**WORK REQUEST**
A word-for-word retyping of the listing is the goal.

**DATA**
^^^^^^^^

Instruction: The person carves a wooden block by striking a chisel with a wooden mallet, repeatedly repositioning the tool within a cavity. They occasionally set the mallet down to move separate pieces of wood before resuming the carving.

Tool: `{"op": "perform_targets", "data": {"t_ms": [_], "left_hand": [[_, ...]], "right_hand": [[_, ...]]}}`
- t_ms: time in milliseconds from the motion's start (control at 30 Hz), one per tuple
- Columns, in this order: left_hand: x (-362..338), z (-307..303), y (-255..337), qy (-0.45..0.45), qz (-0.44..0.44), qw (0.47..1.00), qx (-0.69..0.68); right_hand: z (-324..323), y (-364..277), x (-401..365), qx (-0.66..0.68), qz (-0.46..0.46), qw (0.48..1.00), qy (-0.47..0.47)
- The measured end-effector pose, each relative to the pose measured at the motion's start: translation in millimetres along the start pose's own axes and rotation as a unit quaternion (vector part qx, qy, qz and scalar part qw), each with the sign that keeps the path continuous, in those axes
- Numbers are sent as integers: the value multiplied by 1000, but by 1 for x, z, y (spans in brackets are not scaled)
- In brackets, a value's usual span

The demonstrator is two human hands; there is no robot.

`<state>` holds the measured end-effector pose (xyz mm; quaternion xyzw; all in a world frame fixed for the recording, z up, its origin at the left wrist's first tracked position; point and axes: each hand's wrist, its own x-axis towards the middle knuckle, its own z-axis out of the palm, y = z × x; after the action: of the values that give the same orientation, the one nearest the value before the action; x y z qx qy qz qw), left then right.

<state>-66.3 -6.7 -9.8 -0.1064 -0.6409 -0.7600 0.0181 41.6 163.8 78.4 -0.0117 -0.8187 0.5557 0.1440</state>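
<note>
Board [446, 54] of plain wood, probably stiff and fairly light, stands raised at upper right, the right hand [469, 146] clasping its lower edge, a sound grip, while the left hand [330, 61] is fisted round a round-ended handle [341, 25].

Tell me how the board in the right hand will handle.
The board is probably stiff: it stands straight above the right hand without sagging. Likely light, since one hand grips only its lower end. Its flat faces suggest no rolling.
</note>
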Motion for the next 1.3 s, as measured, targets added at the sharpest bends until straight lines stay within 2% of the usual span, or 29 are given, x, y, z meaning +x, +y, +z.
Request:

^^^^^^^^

**RESULT BELOW**
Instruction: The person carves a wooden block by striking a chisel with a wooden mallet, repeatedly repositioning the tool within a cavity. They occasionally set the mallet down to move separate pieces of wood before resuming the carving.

Tool: `{"op": "perform_targets", "data": {"t_ms": [_], "left_hand": [[_, ...]], "right_hand": [[_, ...]]}}`
- t_ms: time in milliseconds from the motion's start (control at 30 Hz), one per tuple
- Columns, in this order: left_hand: x (-362..338), z (-307..303), y (-255..337), qy (-0.45..0.45), qz (-0.44..0.44), qw (0.47..1.00), qx (-0.69..0.68); right_hand: z (-324..323), y (-364..277), x (-401..365), qx (-0.66..0.68), qz (-0.46..0.46), qw (0.48..1.00), qy (-0.47..0.47)
- The measured end-effector pose, each relative to the pose measured at the motion's start: translation in millimetres along the start pose's own axes and rotation as a unit quaternion (vector part qx, qy, qz and scalar part qw), each with the sign that keeps the path continuous, in those axes
- Numbers are sent as integers: the value multiplied by 1000, but by 1 for x, z, y (spans in brackets are not scaled)
- In brackets, a value's usual span

The demonstrator is two human hands; there is no robot.

`<state>` holds the measured end-effector pose (xyz mm; quaternion xyzw; all in a world frame fixed for the recording, z up, its origin at the left wrist's first tracked position; point and axes: each hand's wrist, its own x-axis towards the middle knuckle, its own z-axis out of the palm, y = z × x; after the action: of the values that give the same orientation, the one nearest the value before the action; x y z qx qy qz qw), left then right.

<state>-66.3 -6.7 -9.8 -0.1064 -0.6409 -0.7600 0.0181 41.6 163.8 78.4 -0.0117 -0.8187 0.5557 0.1440</state>
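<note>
Board [446, 54] of plain wood, probably stiff and fairly light, stands raised at upper right, the right hand [469, 146] clasping its lower edge, a sound grip, while the left hand [330, 61] is fisted round a round-ended handle [341, 25].

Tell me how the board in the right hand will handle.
The board is probably stiff: it stands straight above the right hand without sagging. Likely light, since one hand grips only its lower end. Its flat faces suggest no rolling.
</note>
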Motion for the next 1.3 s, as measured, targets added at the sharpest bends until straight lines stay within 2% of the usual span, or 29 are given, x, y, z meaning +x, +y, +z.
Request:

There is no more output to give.